AIM OF THE TASK. Your task is to transcribe the data exactly while omitting each picture.
++++++
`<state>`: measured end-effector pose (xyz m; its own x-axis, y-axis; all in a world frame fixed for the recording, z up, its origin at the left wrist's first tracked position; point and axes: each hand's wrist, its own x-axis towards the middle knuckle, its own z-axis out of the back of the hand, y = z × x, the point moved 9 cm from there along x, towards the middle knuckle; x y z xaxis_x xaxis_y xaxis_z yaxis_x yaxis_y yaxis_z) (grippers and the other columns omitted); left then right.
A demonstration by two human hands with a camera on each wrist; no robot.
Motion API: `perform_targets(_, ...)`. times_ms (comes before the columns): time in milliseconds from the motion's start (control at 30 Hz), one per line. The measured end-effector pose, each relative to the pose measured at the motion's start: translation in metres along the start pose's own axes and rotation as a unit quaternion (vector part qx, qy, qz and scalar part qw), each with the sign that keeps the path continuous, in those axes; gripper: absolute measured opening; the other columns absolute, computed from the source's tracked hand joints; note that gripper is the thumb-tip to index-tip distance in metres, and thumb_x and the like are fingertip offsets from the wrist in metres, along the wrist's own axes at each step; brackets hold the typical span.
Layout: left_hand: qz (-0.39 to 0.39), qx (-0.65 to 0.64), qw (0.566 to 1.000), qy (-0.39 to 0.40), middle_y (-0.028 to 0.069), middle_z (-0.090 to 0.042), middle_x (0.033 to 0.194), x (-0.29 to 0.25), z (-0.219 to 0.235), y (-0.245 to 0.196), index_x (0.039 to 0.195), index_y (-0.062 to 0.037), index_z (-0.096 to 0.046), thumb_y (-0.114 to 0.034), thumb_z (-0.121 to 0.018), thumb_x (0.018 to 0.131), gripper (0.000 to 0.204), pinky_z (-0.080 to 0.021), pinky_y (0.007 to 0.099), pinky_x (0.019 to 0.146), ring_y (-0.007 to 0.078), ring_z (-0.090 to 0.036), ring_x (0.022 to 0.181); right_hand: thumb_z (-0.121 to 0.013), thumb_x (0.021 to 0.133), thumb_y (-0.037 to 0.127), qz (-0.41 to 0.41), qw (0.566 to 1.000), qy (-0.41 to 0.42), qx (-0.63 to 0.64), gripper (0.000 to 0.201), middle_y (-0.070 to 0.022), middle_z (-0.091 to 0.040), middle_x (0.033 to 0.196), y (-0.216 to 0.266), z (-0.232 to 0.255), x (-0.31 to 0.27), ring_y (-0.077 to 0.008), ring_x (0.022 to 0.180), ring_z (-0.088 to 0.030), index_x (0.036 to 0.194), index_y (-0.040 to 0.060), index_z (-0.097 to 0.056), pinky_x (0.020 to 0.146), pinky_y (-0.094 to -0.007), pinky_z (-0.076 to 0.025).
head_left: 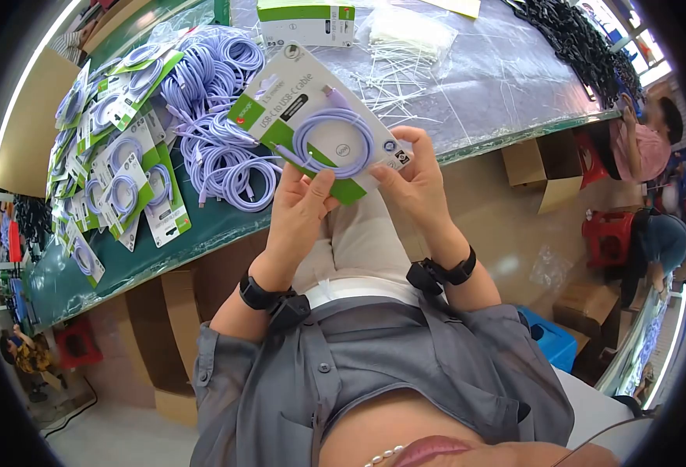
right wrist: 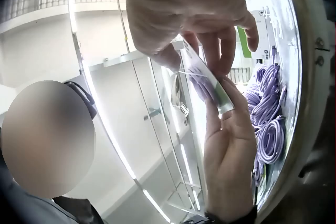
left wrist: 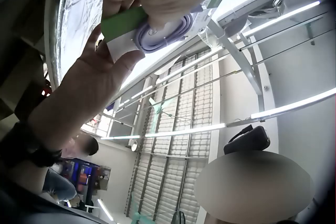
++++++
WRITTEN ANSWER.
`<state>`: measured end-effector pose (xyz m; its own x-axis, y-axis; all in a world frame fixed for the recording, z up, its origin at the left wrist's first tracked position; point and axes: each hand's wrist, its own x-axis towards the middle knuckle, its own z-axis out of the back of the hand, y = z × x, the point moved 9 cm from there along x, towards the middle knuckle; x y z xaxis_x xaxis_y xaxis_z yaxis_x yaxis_y yaxis_z) (grippers and the other columns omitted); left then right.
A demonstration by two human hands with a camera on each wrist; no robot.
Motion API: `perform_targets(_, ...)`. times_ms (comes before the columns): time in milliseconds from the motion's start (control at 30 Hz), one per line. The measured end-effector pose, each relative to the pose measured at the motion's start: translation in metres along the start pose's own axes and rotation as a unit quaternion (vector part qx, qy, qz and scalar part qw), each with the sign that keeps the path continuous, in those axes; gripper: absolute measured opening; the other columns absolute, computed from the source's tracked hand joints; note that gripper is the thumb-tip to index-tip distance in metres, and thumb_x and the like are fingertip offsets from the wrist in metres, along the wrist's own axes at each step; brackets hold the typical span.
Layout: left_hand: qz (-0.39 to 0.39), qx (-0.65 to 0.64), qw (0.566 to 1.000), qy (-0.39 to 0.40), middle_y (-0.028 to 0.069), middle_z (-0.090 to 0.042), middle_x (0.033 to 0.194), x (-0.29 to 0.25), z (-0.219 to 0.235), y (-0.245 to 0.196), index_x (0.039 to 0.195), index_y (-0.062 to 0.037), index_z (-0.096 to 0.046), thumb_y (-0.114 to 0.034), thumb_z (-0.121 to 0.018), thumb_x (0.018 to 0.131), gripper (0.000 to 0.204), pinky_z (-0.080 to 0.021), pinky_y (0.007 to 0.099), pinky_x (0.019 to 0.146), ring_y (-0.007 to 0.078), ring_z (-0.090 to 0.036), ring_x (0.022 to 0.181); right_hand: thumb_z (-0.121 to 0.013), thumb_x (0.021 to 0.133), thumb_y (-0.037 to 0.127), qz (-0.41 to 0.41), qw (0.566 to 1.000), qy (-0.41 to 0.42), qx (-0.63 to 0.64), gripper (0.000 to 0.201), middle_y (-0.070 to 0.022), middle_z (-0.091 to 0.040), middle_x (0.033 to 0.196), y (-0.216 to 0.266), z (-0.232 to 0.255), x (-0.31 to 0.27), ring_y (-0.077 to 0.008), ring_x (0.022 to 0.180), ring_z (-0.088 to 0.030), index_x (0.036 to 0.194), index_y (-0.040 to 0.060), index_z (-0.097 to 0.056), pinky_x (0.020 to 0.146), pinky_y (-0.094 to -0.007), pinky_z (-0.076 to 0.025).
head_left: 
right wrist: 
left wrist: 

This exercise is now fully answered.